No início deste texto, abordou-se, vagamente, as ideias do filósofo Richard Rorty em relação a contribuição da literatura para a percepção de casos de crueldade. Para ele, deve-se, a todo custo, evitar a crueldade, o sofrimento alheio. Para exemplificar como a literatura, em alguns momentos, auxiliou na percepção de casos de crueldade, Rorty cita os romancistas George Orwell e Vladimir Nabokov, em seus, respectivos, romances “1984” e “Lolita”. Rorty acentua que tanto Orwell quanto Nabokov, o que fizeram foi sensibilizar uma plateia para os casos de crueldade e humilhação que ela não havia notado. Eis o grande mérito da obra de Moisés Diniz, e é por isso que ela precisa ser conhecida. Se ouvirmos atentos, daquelas páginas ecoam um grito de esperança, caso este seja ignorado, poderá se tornar em mais um grito de dor.

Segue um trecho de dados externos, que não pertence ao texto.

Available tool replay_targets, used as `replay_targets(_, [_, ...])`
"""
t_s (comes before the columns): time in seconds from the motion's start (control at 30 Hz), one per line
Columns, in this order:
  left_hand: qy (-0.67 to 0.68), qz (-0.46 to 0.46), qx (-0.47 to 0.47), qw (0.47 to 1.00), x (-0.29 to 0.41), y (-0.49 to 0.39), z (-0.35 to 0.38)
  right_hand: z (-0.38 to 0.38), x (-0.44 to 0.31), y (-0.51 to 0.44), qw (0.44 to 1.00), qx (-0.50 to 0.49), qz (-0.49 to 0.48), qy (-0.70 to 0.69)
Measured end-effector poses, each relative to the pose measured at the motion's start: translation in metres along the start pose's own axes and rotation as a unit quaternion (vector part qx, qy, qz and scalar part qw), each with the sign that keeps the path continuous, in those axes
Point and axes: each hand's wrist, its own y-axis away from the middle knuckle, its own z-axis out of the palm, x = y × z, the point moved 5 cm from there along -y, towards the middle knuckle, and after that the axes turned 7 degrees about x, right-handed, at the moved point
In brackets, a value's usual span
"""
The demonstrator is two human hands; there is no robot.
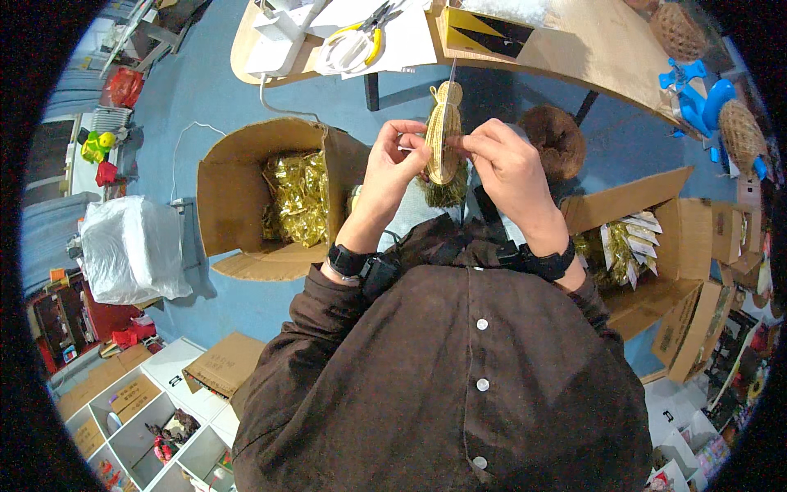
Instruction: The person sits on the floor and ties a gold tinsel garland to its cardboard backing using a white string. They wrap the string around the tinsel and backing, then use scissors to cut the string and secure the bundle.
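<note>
In front of my body, a gourd-shaped ornament of plaited straw (444, 141) is held upright between both hands. A thin pale cord ties its narrow neck, and a small loop stands out on the left. My left hand (393, 163) grips its left edge between thumb and fingers. My right hand (507, 166) pinches at the right edge; any fine strand between those fingertips is too small to make out. Below the ornament's rounded end shows a bundle of green-brown dry grass (444, 194), partly covered by it. A thin pointed strip (454, 71) rises behind the ornament's top.
Left stands an open cardboard box (230, 184) with shiny gold packets (298, 197). Another open box (692, 240) at right holds similar packets with white cards. Yellow-handled pliers (372, 46) lie on the wooden table (572, 55) ahead. A brown fibre ring (553, 141) sits beneath the table.
</note>
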Motion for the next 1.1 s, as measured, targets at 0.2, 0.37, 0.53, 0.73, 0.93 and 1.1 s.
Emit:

Moisés Diniz, por fim, acentua que Lavras se ramificou em seu sangue e não o deixou que escrevesse um livro, mas digitasse a dor daquele povo, anotasse as suas lamentações mendicantes e registrasse seus ossos na pedra em que se transformou o coração dos homens urbanos, com a sua insensibilidade, sabedoria nula e cobiça infame. “O Santo de Deus” continuará a ser um livro impactante, que faz nosso coração tremer, ora incrédulo, ora fascinado, ora horrorizado. Mexe conosco porque, no fundo, é o drama de todos nós.